**Data:**
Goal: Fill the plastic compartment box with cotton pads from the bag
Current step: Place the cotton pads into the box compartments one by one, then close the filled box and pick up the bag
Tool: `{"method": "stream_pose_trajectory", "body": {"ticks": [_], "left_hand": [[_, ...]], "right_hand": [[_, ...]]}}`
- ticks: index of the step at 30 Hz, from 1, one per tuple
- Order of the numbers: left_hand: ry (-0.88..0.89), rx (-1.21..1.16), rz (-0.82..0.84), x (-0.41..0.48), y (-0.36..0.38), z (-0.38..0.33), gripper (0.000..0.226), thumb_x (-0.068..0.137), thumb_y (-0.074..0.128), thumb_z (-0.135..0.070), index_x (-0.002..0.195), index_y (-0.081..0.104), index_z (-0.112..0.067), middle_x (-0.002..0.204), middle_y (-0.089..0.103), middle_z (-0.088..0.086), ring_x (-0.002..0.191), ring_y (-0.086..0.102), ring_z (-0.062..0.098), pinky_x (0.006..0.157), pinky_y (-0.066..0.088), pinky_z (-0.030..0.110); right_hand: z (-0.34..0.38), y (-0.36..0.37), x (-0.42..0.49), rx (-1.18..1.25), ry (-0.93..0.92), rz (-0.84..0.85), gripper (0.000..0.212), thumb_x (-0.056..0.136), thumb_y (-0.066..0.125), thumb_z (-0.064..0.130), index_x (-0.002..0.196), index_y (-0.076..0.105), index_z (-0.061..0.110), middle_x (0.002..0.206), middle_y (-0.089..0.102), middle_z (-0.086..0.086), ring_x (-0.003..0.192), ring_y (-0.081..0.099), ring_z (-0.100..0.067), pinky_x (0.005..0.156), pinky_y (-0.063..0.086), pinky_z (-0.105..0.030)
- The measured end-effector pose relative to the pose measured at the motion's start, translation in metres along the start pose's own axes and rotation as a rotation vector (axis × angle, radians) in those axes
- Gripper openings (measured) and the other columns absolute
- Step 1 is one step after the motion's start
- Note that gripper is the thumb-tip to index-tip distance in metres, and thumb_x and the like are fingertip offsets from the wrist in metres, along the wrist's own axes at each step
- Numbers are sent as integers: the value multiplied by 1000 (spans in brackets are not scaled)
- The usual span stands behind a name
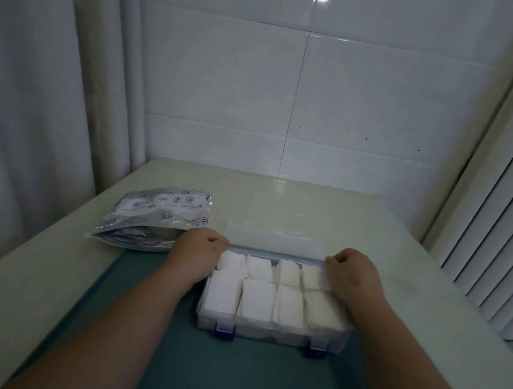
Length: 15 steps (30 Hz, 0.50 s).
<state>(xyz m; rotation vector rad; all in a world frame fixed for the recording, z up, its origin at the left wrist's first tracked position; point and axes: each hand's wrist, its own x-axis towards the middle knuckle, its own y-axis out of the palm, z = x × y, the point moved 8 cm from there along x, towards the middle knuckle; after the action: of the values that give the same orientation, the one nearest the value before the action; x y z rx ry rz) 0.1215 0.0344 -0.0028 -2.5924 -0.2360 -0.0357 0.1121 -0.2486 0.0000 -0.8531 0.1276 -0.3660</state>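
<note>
A clear plastic compartment box (267,331) with two blue latches sits on a teal mat. White cotton pads (256,301) stand packed in its several compartments. Its clear lid (275,240) is hinged at the far side and stands partly raised. My left hand (200,249) grips the lid's left end with curled fingers. My right hand (351,270) grips the lid's right end the same way. The silvery bag (155,219) with shell prints lies on the table to the left of the box, just beyond my left hand.
The teal mat (195,364) covers the near part of a pale table (311,207). A tiled wall stands behind, a curtain (34,102) hangs at the left, and a white ribbed radiator (510,225) is at the right.
</note>
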Motion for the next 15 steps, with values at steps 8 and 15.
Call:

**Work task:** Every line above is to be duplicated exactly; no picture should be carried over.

**Answer to this exercise:**
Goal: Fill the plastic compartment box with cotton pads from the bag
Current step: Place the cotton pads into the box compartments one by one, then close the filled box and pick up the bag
Tool: `{"method": "stream_pose_trajectory", "body": {"ticks": [_], "left_hand": [[_, ...]], "right_hand": [[_, ...]]}}`
- ticks: index of the step at 30 Hz, from 1, one per tuple
- Order of the numbers: left_hand: ry (-0.88..0.89), rx (-1.21..1.16), rz (-0.82..0.84), x (-0.41..0.48), y (-0.36..0.38), z (-0.38..0.33), gripper (0.000..0.226), thumb_x (-0.068..0.137), thumb_y (-0.074..0.128), thumb_z (-0.135..0.070), index_x (-0.002..0.195), index_y (-0.081..0.104), index_z (-0.112..0.067), middle_x (-0.002..0.204), middle_y (-0.089..0.103), middle_z (-0.088..0.086), ring_x (-0.002..0.191), ring_y (-0.086..0.102), ring_z (-0.062..0.098), pinky_x (0.006..0.157), pinky_y (-0.066..0.088), pinky_z (-0.030..0.110); right_hand: z (-0.34..0.38), y (-0.36..0.37), x (-0.42..0.49), rx (-1.18..1.25), ry (-0.93..0.92), rz (-0.84..0.85), gripper (0.000..0.212), thumb_x (-0.056..0.136), thumb_y (-0.066..0.125), thumb_z (-0.064..0.130), index_x (-0.002..0.196), index_y (-0.076..0.105), index_z (-0.061..0.110), middle_x (0.002..0.206), middle_y (-0.089..0.102), middle_z (-0.086..0.086), ring_x (-0.003..0.192), ring_y (-0.081..0.099), ring_z (-0.100..0.067), pinky_x (0.005..0.156), pinky_y (-0.063..0.086), pinky_z (-0.105..0.030)
- The measured end-effector pose relative to the pose measured at the motion's start, translation in metres along the start pose's own axes and rotation as a rotation vector (axis × angle, radians) in those axes
- Gripper openings (measured) and the other columns absolute
- Step 1 is one step after the motion's start
- Note that gripper is the thumb-tip to index-tip distance in metres, and thumb_x and the like are fingertip offsets from the wrist in metres, along the wrist's own axes at each step
- Numbers are sent as integers: the value multiplied by 1000 (spans in brackets are not scaled)
- The usual span stands behind a name
Length: 15 steps (30 Hz, 0.50 s).
<state>(xyz m; rotation vector rad; all in a world frame fixed for the recording, z up, its origin at the left wrist's first tracked position; point and axes: each hand's wrist, its own x-axis towards the middle knuckle, its own y-axis out of the palm, z = x × y, the point moved 8 cm from there along x, towards the middle knuckle; after the action: of the values that give the same orientation, the one nearest the value before the action; x y z rx ry rz) 0.1215 0.0344 -0.0028 -2.5924 -0.2360 -0.0357 0.1121 -0.2486 0.0000 -0.8531 0.1276 -0.3660</state>
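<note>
A clear plastic compartment box (267,331) with two blue latches sits on a teal mat. White cotton pads (256,301) stand packed in its several compartments. Its clear lid (275,240) is hinged at the far side and stands partly raised. My left hand (200,249) grips the lid's left end with curled fingers. My right hand (351,270) grips the lid's right end the same way. The silvery bag (155,219) with shell prints lies on the table to the left of the box, just beyond my left hand.
The teal mat (195,364) covers the near part of a pale table (311,207). A tiled wall stands behind, a curtain (34,102) hangs at the left, and a white ribbed radiator (510,225) is at the right.
</note>
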Motion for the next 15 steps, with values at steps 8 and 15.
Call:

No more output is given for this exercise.